L'Assemblée a voté à l'unanimité une proposition de l'Office des transports de la Corse (OTC) de rejeter les deux offres présentées pour le renouvellement pour dix ans de la DSP à partir du 1er janvier 2014. L'offre du groupement composé par la Société nationale Corse Méditerranée (SNCM) et la Méridionale a été estimée trop onéreuse (107 millions d'euros par an) au lieu des 104 millions proposé par l'OTC. La seconde, présentée par la compagnie italienne Corsica Ferries, a été rejetée pour des raisons techniques, le nombre de navires proposés pour assurer la DSP entre Marseille et les ports corses étant insuffisant. Six des treize car-ferries de cette compagnie sont en outre trop anciens pour assurer la mission de DSP entre Marseille et les cinq ports corses.
Le Conseil exécutif de la Collectivité territoriale de Corse va donc demander aux compagnies de présenter de nouvelles offres pour relancer une procédure de négociation qui doit aboutir avant le 30 septembre. Un point d'étape sera fait début juillet par l'assemblée.
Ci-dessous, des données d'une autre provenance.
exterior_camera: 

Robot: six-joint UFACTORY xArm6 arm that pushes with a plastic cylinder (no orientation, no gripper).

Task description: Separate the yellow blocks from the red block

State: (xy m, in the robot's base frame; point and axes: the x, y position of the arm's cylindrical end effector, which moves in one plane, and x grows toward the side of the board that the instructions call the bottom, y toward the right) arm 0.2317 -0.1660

De l'avis des représentants de l'OTC comme des compagnies de navigation, la marge de manoeuvre est très étroite en vue d'aboutir.
Un amendement, présenté par la groupe nationaliste Femu A Corsica (Faisons la Corse, 11 élus sur 51) et demandant la suppression du plafonnement de l'offre à 104 millions d'euros par an, a toutefois été adopté.
La reprise des négociations va se dérouler dans un contexte tendu en raison notamment de l'incertitude portant sur l'avenir de l'opérateur historique du transport maritime Corse-continent, la SNCM. Les représentants des cinq syndicats de cette compagnie et ceux de la Méridionale ont exprimé leur inquiétude au ministre délégué aux Transports Frédéric Cuvillier, lors d'une réunion le 4 juin à Marseille. Restructurée et privatisée de 2002 à 2006, la SNCM, qui compte 1.400 salariés dont une grande partie résidant en Corse, a été condamnée en mai par la Commission européenne à rembourser 220 millions d'euros d'aides publiques indument perçues, selon Bruxelles.
L'Etat français a annoncé qu'il ferait appel de cette sanction.
Direction comme syndicats de la SNCM attendent maintenant l'intervention de l'Etat. Ils mentionnent notamment une lettre du président François Hollande à celui de la région PACA, le socialiste Michel Vauzelle. Dans ce courrier daté du 28 mai, le chef de l'Etat souligne la nécessité de "la construction d'un plan industriel assurant la pérennité de la compagnie et préservant le maximum d'emplois". Le gouvernement va devoir dans ce but se tourner vers le groupe Veolia, actionnaire majoritaire de la SNCM avant la réunion du conseil de surveillance de la compagnie prévu le 20 juin à Paris notamment pour préserver l'emploi, a-t-on souligné de source proche du dossier. D'autant qu'un préavis de grève a été déposé pour le 27 juin, deux jours avant que le Tour de France ne parte de Corse, une première dans l'histoire de l'épreuve cycliste. "Si l'Etat respecte ses engagements et apporte dans les prochains jours les moyens nécessaires pour mettre en oeuvre la prochaine DSP, nous pourrions lever ce préavis", a déclaré vendredi à Ajaccio le représentant des marins CGT de la SNCM, Frédéric
Alpozzo.
L'Assemblée nationale doit enfin décider le 12 juin de la création d'une commission d'enquête sur les conditions de la privatisation de la SNCM, demandée par les députés radicaux de gauche, dont celui de Haute-Corse Paul Giacobbi, également président du Conseil exécutif de Corse.